I have a question about exponential distribution and conditional probability.
Let $(\Omega, \mathcal{F}, P)$ be a probability space and $\mathcal{G}$ be a sub $\sigma$ algebra of $\mathcal{F}$. Let $Z$ be a non-negative random variable on $(\Omega,\mathcal{F},P)$ which is of the exponential distribution with mean $1$ and $A$ be a non-negative random variable on $(\Omega, \mathcal{G},P)$. We may assume $Z,\mathcal{G}$ are independent if necessary.
Question
I want to show $P\left[A<Z \left| \right. \mathcal{G} \right]=e^{-A}$.
My idea
If $A=c$ (constant), $P \left[c<Z \right]=e^{-c}$. But I don't know how to deal with $\mathcal{G}$.

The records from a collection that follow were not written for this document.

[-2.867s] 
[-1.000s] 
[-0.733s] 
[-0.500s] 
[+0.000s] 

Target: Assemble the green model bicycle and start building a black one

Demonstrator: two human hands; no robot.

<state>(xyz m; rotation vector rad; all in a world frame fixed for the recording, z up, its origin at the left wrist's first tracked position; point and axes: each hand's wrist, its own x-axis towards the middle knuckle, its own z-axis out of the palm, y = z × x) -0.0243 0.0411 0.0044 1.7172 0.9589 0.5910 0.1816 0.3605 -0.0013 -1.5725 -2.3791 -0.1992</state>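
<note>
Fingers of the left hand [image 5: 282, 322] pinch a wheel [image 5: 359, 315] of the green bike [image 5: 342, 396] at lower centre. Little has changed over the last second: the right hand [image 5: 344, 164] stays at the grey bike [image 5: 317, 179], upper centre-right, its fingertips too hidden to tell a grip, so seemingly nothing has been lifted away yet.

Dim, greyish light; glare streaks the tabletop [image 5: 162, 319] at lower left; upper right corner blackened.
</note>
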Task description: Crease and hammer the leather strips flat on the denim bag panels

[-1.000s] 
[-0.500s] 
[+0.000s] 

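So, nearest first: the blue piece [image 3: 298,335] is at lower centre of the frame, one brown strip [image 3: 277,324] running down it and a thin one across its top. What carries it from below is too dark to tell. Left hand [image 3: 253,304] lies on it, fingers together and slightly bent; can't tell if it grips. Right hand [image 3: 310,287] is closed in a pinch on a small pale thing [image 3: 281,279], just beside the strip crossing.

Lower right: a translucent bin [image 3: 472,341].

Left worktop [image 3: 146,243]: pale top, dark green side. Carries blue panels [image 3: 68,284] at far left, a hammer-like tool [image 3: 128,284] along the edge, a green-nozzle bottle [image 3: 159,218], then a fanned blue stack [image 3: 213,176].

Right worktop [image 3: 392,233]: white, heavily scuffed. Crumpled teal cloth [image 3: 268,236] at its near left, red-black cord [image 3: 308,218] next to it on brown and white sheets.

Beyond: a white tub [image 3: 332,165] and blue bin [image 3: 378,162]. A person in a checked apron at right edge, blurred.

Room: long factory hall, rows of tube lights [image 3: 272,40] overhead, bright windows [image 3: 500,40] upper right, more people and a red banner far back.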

If you know, please tell me.
Thank you in advance.
WARNING: The following argument attempts to make use of conditional expectations which I do not understand entirely rigorously (as @Did can confirm).
$P\left[A<Z \left| \right. \mathcal{G} \right]=E\left[1_{\{A<Z\}} \left| \right. \mathcal{G} \right]$ just by definition.
Moreover, a regular conditional distribution such that the following makes sense should exist because we are working on the real line.
(Specifically I believe Theorem 1 applies.)
Let $B \in \mathcal{G}$. Then:
$$\int_B e^{-A} = \int_B \int_{R_{\ge0}} e^{-c}\mathrm{d}P(A=c)=\int_B \int_{R_{\ge0}} P[c<Z]\mathrm{d}P(A=c) = \int_B P[A<Z] = \int_B P[A<Z|\mathcal{G}]$$
Thus, by @Did's comment above:
$$e^{-A}=P[A<Z|\mathcal{G}]\ \text{a.s.}$$